Your output should be the lines of the data that follow, reproduced exactly from the first through the line bearing "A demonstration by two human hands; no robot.".

══ Information supplied

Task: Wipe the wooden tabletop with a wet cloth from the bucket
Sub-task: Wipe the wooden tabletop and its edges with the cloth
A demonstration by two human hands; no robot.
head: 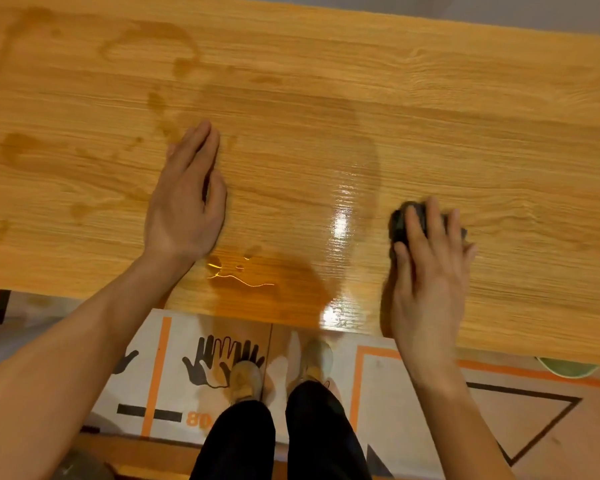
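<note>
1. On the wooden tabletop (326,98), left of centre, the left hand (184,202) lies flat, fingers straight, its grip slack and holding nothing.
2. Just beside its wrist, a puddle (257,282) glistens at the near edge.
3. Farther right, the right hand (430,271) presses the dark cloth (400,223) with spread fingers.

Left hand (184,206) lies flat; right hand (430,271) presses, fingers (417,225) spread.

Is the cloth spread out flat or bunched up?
Bunched up: the cloth is a small dark wad under the right hand's fingers.
</note>
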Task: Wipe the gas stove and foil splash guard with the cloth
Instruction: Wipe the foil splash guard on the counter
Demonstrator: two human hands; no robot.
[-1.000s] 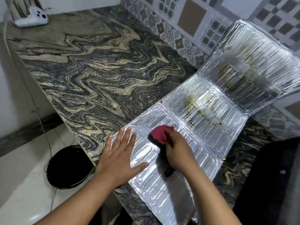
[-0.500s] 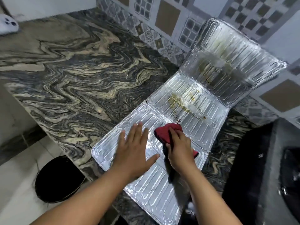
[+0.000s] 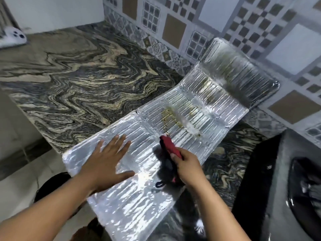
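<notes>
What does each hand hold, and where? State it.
The right hand grips the red cloth at its near end. The left hand holds nothing, pressing flat on the foil splash guard.

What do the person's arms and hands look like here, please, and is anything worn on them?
Both forearms are bare: no sleeves reach into view, and no gloves cover either hand. The left hand and the right hand show no rings on the fingers, and no watch or bracelet is visible at either wrist.

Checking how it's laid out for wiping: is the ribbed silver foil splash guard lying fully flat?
Not fully. The ribbed silver foil splash guard lies flat on the marbled countertop except its far panel, which tilts up against the tiled wall.
</notes>
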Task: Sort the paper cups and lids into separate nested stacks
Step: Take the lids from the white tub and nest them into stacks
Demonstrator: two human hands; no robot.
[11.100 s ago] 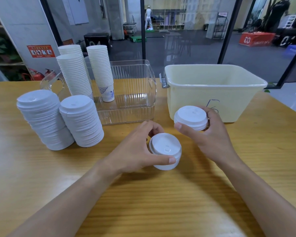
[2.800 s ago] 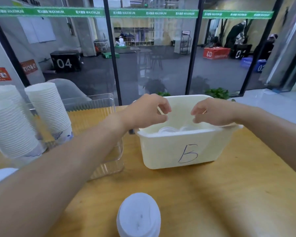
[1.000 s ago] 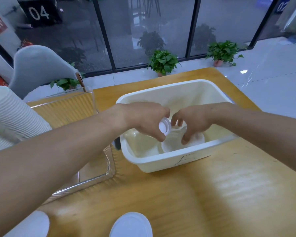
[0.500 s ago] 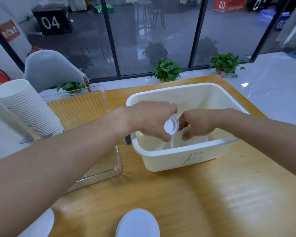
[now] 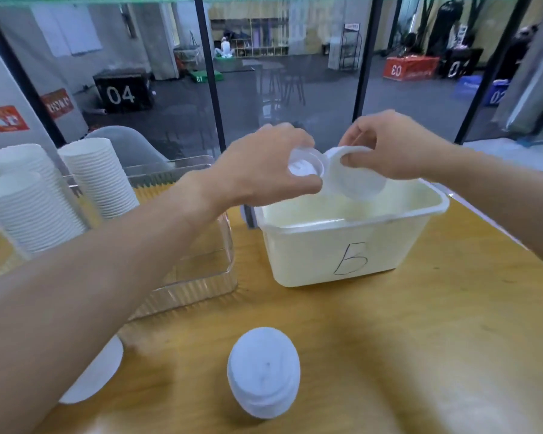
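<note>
Both my hands hover above the cream bin marked "B" (image 5: 342, 245). My left hand (image 5: 264, 164) is shut on a white lid (image 5: 304, 166), gripped at its rim. My right hand (image 5: 389, 148) pinches a second white lid (image 5: 355, 180), tilted with its hollow side toward me. The two lids nearly touch edge to edge. A short stack of white lids (image 5: 264, 380) stands on the wooden table near me. Another lid stack (image 5: 98, 377) at the lower left is partly hidden by my left forearm. Tall nested stacks of paper cups (image 5: 98, 177) stand at the left.
A clear plastic container (image 5: 201, 261) sits left of the bin, with the cup stacks at its left end. A grey chair back (image 5: 129, 145) rises behind it. A glass wall with black frames runs along the table's far edge.
Both hands have risen out of the bin, each with a lid, and now hold them above its rim. My view has tilted upward.
</note>
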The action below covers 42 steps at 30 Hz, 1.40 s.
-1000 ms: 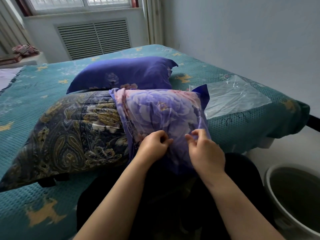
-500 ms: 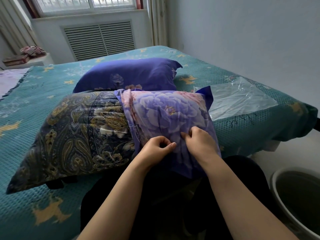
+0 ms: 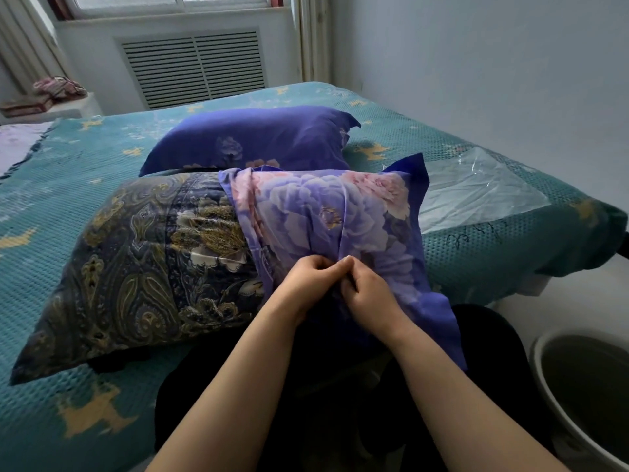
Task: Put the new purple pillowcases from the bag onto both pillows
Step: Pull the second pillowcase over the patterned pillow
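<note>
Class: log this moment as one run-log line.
left hand: pinches purple pillowcase | right hand: pinches it | near pillow: partly covered

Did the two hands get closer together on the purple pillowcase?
Yes. The left hand and right hand have come together and now touch, pinching the pillowcase over the same big flower.

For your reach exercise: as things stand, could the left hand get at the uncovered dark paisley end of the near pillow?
Probably yes: the left hand pinches the purple pillowcase beside the bare paisley end; nothing lies between.
</note>
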Tool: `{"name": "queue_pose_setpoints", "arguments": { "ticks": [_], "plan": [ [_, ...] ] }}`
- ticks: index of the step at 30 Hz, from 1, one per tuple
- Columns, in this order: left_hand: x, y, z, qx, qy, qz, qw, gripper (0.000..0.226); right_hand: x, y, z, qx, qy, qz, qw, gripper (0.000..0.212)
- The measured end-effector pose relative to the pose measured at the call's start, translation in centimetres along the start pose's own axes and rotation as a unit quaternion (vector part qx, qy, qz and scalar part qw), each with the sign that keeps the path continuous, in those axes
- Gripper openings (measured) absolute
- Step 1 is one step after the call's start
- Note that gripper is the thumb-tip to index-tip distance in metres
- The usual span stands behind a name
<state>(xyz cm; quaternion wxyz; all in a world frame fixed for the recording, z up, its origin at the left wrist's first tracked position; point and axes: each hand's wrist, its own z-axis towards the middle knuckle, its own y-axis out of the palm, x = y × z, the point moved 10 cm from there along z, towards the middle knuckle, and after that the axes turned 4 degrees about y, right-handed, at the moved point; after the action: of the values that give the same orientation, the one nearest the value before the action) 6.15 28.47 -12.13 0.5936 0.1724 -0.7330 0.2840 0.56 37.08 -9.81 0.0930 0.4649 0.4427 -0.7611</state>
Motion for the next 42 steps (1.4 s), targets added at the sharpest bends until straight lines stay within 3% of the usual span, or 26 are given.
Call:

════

• **Task solution**
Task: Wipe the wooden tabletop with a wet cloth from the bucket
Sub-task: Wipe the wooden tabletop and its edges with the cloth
A demonstration by two human hands; no robot.

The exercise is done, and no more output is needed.